* _DESCRIPTION OF THE TASK_
Pull out of the data below the stretch of lines bounded by the one containing "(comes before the" and the one containing "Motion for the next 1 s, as", both bounds included, unchanged.

---------------

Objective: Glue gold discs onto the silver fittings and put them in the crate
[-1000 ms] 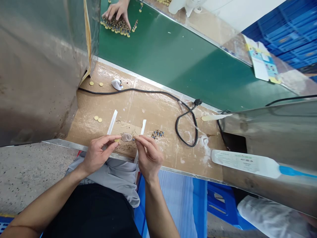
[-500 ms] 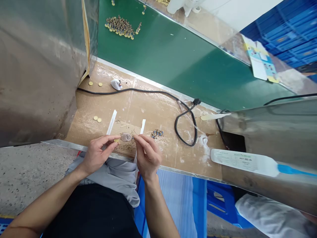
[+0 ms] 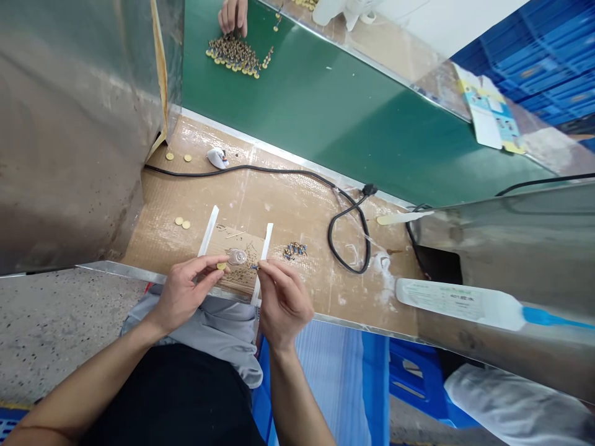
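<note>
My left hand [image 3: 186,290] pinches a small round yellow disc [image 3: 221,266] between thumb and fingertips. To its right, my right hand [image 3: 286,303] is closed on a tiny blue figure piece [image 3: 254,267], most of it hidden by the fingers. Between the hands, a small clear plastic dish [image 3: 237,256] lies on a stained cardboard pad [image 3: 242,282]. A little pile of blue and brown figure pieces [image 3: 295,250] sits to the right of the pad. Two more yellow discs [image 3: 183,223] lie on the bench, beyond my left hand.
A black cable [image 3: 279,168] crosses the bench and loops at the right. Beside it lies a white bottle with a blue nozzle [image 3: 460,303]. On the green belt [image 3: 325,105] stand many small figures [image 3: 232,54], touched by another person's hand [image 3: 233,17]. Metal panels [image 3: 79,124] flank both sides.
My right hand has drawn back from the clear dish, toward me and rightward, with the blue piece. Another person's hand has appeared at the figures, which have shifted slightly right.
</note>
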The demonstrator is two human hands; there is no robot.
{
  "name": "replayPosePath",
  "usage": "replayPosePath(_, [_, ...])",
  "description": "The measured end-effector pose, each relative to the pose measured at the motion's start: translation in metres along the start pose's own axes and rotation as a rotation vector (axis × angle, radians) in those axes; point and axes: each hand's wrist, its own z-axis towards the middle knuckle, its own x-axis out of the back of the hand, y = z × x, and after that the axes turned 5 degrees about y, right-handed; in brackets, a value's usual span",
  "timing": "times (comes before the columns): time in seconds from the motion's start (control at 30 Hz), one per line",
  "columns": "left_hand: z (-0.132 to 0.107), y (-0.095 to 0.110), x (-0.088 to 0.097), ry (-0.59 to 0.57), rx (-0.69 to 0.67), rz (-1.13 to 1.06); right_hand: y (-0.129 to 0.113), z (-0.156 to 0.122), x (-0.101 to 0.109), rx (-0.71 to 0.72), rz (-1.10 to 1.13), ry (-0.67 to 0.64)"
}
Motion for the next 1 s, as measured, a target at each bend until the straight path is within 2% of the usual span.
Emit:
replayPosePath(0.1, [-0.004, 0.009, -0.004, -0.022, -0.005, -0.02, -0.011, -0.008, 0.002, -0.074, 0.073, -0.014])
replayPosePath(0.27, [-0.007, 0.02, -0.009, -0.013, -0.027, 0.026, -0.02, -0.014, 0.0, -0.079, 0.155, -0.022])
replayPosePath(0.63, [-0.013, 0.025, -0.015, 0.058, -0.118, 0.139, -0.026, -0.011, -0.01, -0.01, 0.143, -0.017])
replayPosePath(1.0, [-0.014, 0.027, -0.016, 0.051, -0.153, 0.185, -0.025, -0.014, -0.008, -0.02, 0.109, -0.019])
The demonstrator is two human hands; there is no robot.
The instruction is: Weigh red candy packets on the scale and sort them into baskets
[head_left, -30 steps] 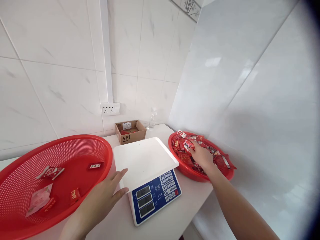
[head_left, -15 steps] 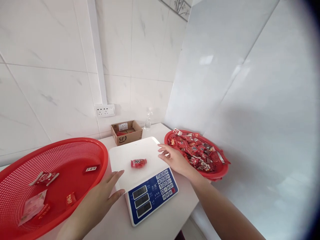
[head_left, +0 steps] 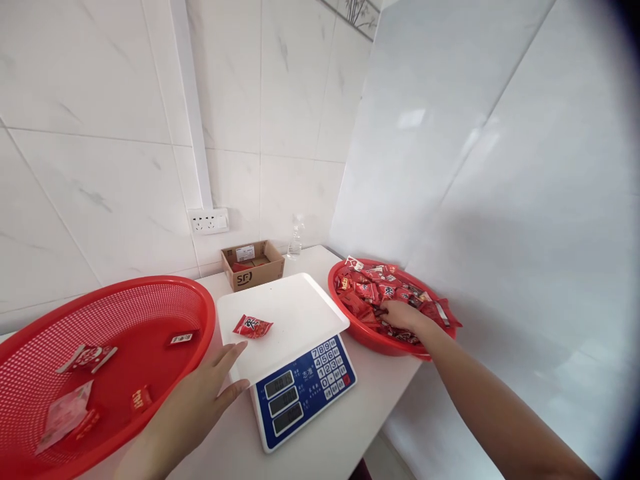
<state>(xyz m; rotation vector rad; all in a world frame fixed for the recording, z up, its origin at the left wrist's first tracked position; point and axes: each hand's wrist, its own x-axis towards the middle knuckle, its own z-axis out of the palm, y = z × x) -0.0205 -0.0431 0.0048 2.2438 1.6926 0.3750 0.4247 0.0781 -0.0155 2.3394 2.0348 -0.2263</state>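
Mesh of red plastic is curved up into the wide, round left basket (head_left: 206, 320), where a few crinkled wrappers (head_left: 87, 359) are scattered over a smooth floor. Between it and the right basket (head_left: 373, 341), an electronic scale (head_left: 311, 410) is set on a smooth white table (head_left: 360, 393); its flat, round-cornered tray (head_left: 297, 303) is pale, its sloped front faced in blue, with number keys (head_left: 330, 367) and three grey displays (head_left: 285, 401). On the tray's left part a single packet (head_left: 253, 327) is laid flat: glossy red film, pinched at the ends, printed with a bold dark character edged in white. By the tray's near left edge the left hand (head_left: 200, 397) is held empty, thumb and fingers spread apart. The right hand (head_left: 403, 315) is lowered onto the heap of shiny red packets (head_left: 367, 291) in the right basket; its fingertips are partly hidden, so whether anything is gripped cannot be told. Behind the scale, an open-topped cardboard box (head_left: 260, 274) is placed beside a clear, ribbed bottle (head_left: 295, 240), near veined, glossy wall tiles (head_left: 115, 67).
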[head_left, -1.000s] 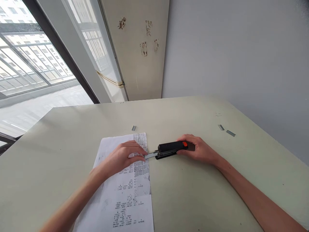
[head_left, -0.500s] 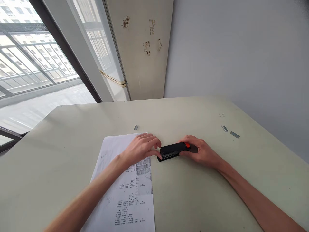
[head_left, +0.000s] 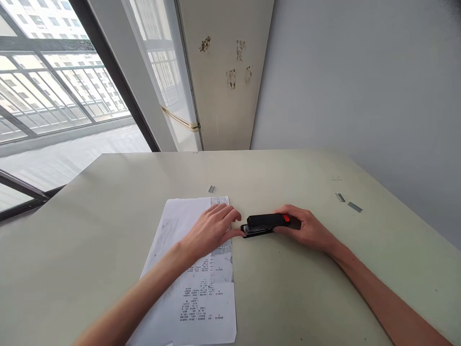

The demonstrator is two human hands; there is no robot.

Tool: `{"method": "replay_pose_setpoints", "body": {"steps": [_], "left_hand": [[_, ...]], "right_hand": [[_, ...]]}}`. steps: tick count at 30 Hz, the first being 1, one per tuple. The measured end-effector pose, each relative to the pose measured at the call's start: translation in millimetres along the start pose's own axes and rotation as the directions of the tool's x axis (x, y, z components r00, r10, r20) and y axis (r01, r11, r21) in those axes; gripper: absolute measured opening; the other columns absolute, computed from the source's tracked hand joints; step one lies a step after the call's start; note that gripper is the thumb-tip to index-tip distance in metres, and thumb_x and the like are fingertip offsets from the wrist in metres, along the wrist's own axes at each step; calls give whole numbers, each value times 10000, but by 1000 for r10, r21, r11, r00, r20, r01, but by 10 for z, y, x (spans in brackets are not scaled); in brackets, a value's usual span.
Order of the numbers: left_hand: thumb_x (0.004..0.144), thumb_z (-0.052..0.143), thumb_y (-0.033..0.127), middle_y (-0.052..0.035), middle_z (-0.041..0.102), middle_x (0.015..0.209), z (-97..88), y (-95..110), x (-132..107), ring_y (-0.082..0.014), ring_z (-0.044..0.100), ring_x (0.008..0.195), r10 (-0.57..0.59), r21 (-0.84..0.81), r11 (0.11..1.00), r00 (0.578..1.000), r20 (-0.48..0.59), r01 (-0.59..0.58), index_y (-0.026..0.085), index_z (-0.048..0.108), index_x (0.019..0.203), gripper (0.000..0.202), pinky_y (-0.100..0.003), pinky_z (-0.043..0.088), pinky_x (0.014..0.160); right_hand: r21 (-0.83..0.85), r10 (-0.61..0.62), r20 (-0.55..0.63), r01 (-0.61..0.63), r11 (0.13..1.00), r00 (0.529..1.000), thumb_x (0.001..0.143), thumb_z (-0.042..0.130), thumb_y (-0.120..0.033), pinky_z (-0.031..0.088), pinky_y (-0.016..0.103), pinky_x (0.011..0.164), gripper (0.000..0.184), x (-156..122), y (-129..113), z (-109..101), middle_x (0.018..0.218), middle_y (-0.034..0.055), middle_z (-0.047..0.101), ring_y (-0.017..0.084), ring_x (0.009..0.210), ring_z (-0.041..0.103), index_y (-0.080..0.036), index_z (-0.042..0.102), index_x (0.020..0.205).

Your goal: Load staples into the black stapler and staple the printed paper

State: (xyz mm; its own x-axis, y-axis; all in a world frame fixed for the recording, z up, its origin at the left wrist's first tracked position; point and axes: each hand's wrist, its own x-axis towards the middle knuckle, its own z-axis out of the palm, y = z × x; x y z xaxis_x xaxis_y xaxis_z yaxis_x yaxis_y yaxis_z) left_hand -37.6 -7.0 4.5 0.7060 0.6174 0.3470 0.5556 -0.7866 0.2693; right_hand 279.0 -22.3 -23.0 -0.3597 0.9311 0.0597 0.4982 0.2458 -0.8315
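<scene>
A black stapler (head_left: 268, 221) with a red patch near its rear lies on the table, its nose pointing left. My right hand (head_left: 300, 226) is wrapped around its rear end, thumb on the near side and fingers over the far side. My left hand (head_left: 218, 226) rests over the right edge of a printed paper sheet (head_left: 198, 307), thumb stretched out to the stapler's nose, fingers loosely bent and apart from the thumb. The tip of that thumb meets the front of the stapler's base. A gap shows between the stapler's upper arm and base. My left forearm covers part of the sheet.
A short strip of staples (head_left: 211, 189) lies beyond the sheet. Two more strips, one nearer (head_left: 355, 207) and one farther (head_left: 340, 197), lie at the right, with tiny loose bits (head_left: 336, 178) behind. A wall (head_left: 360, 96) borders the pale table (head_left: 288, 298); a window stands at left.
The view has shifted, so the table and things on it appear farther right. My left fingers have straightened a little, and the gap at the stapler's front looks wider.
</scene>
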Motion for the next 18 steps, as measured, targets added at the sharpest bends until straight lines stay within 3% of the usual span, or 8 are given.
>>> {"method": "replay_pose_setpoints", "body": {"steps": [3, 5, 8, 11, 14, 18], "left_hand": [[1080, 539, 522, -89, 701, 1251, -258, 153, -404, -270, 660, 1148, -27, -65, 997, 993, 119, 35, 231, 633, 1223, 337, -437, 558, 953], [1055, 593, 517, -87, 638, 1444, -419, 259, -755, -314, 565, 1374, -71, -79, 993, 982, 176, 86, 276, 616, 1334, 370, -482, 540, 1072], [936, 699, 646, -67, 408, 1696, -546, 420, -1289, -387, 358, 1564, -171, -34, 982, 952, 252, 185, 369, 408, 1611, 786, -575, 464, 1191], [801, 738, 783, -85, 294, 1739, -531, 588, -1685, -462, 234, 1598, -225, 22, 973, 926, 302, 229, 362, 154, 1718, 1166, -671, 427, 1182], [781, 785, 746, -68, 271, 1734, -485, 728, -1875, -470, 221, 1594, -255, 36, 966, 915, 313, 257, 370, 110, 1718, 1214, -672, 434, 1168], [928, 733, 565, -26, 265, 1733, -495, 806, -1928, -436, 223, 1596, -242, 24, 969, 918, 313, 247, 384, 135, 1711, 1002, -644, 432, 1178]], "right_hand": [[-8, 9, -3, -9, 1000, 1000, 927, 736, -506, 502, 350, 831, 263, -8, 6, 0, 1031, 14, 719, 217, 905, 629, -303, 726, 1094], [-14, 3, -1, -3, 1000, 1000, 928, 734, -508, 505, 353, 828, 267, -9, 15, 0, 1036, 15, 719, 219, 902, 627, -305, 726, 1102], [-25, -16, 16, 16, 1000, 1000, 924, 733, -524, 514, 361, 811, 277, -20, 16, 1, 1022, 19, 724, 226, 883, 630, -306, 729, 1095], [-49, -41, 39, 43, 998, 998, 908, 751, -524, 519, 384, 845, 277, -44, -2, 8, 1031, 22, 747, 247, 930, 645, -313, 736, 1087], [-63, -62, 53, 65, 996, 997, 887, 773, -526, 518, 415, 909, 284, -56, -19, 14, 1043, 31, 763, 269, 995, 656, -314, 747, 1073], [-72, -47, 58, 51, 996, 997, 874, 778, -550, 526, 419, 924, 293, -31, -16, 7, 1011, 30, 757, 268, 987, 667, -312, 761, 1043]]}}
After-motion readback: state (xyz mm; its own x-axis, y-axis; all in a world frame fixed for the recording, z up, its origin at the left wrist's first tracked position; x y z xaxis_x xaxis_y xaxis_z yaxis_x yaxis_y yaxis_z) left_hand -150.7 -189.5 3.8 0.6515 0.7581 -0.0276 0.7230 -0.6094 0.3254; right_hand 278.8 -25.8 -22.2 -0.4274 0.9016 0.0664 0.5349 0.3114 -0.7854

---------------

* _EXERCISE RESULT_
  "timing": "times (comes before the columns): time in seconds from the motion's start (control at 30 Hz), one per line",
  "columns": "left_hand: z (-0.132 to 0.107), y (-0.095 to 0.110), x (-0.088 to 0.097), ry (-0.59 to 0.57), rx (-0.69 to 0.67), rz (-1.13 to 1.06); right_hand: y (-0.129 to 0.113), z (-0.156 to 0.122), x (-0.101 to 0.109), rx (-0.71 to 0.72), rz (-1.10 to 1.13), ry (-0.67 to 0.64)"
}
Motion for the next 1 s, as measured, a target at each bend until the straight path is within 2% of the usual span.

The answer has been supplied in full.